What is the main difference between TruSeq PCR-free Library Preparation Kit and TruSeq Nano DNA Library Prep Kit?
-The main difference is that the TruSeq Nano DNA Library Prep Kit involves PCR amplification between adapter ligation and library validation, while the TruSeq PCR-free Library Preparation Kit does not use PCR. PCR amplification enriches the library in the Nano kit, which is helpful when only a small amount of DNA is available.
What is the purpose of the Nextera DNA Library Prep Kit in WGS applications?
-The Nextera DNA Library Prep Kit is used in WGS applications to enable faster and more efficient library preparation. It uses a process called 'tagmentation,' where DNA fragmentation and adapter ligation happen simultaneously, reducing the time required for sample preparation.
What is Exome Sequencing and how does it differ from Whole Genome Sequencing?

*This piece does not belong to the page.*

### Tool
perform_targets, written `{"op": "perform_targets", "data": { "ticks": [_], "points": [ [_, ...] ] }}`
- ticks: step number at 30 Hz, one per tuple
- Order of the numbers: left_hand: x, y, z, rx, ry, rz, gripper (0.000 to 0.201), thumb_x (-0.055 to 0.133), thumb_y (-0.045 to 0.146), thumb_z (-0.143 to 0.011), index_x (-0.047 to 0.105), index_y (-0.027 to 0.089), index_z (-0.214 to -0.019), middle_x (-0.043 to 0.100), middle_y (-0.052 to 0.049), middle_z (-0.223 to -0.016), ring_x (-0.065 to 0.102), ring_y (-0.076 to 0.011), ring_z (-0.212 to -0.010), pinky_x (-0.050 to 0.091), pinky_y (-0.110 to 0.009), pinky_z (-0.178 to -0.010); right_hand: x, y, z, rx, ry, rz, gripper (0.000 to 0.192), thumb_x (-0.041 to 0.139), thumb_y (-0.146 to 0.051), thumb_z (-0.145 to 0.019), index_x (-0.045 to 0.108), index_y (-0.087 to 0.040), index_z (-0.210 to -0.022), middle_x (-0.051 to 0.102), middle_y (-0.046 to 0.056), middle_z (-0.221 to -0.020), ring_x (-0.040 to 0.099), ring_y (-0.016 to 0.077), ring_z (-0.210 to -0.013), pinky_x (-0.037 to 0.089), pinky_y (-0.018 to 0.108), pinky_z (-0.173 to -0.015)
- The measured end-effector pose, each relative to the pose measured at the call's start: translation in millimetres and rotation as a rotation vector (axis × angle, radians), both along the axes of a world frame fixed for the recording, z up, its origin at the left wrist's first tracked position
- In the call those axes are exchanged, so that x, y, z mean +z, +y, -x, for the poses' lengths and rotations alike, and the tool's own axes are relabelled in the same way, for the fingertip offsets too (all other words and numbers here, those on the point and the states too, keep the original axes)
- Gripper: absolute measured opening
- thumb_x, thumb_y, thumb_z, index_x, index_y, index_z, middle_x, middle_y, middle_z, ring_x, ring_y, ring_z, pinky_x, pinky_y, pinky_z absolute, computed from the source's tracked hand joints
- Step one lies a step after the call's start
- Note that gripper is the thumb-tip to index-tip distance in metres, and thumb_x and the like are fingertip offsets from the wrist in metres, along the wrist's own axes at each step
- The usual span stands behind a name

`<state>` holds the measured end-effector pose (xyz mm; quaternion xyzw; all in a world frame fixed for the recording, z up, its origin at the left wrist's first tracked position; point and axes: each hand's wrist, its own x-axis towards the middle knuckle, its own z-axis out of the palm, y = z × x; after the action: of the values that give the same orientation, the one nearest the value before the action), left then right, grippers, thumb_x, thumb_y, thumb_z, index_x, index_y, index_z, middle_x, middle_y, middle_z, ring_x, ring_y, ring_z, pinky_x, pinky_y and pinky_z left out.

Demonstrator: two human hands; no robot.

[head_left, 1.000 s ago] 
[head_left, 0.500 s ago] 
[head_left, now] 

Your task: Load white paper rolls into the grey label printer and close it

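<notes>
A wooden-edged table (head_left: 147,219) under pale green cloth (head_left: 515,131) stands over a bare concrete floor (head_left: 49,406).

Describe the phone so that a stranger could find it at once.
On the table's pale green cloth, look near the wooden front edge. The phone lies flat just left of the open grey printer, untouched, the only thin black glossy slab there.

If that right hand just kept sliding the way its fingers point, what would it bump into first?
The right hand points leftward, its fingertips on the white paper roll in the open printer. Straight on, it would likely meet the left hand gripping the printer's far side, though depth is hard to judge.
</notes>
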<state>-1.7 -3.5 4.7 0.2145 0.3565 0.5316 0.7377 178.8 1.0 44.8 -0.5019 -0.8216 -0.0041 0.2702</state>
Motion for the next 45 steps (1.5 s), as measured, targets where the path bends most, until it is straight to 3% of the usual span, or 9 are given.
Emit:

-Exome Sequencing (Exome-Seq) focuses on sequencing the coding regions (exons) of the genome, which make up about 2% of the whole genome. This is more affordable compared to Whole Genome Sequencing (WGS), which sequences the entire genome, including both coding and non-coding regions.
How does the Nextera Rapid Capture Exome Kit work for Exome Sequencing?
-The Nextera Rapid Capture Exome Kit first tagmentates the DNA to add adapters, followed by PCR amplification. Afterward, exonic regions are captured using biotinylated probes, which specifically bind to exons. These regions are then enriched and purified for sequencing.
What is the difference between the TruSeq Stranded Total RNA Kit and the TruSeq Stranded mRNA Kit?
-The TruSeq Stranded Total RNA Kit depletes ribosomal RNA (rRNA) and includes all RNA types in the analysis. In contrast, the TruSeq Stranded mRNA Kit focuses specifically on mRNA enrichment, allowing for a more targeted analysis of gene expression by removing rRNA.
What is the purpose of using the TruSeq Small RNA Kit for RNA sequencing?
-The TruSeq Small RNA Kit is designed for the analysis of small RNAs, such as microRNAs (miRNA). The process involves adapter ligation to small RNAs, followed by RT-PCR amplification and gel isolation of the desired RNA products, ensuring a specific focus on small non-coding RNAs.
How does the TruSeq DNA Methylation Kit help analyze genome methylation?
-The TruSeq DNA Methylation Kit analyzes genome methylation by treating fragmented DNA with bisulfite, which converts non-methylated cytosines into uracils while leaving methylated cytosines unchanged. This differential treatment allows researchers to identify and study DNA methylation patterns.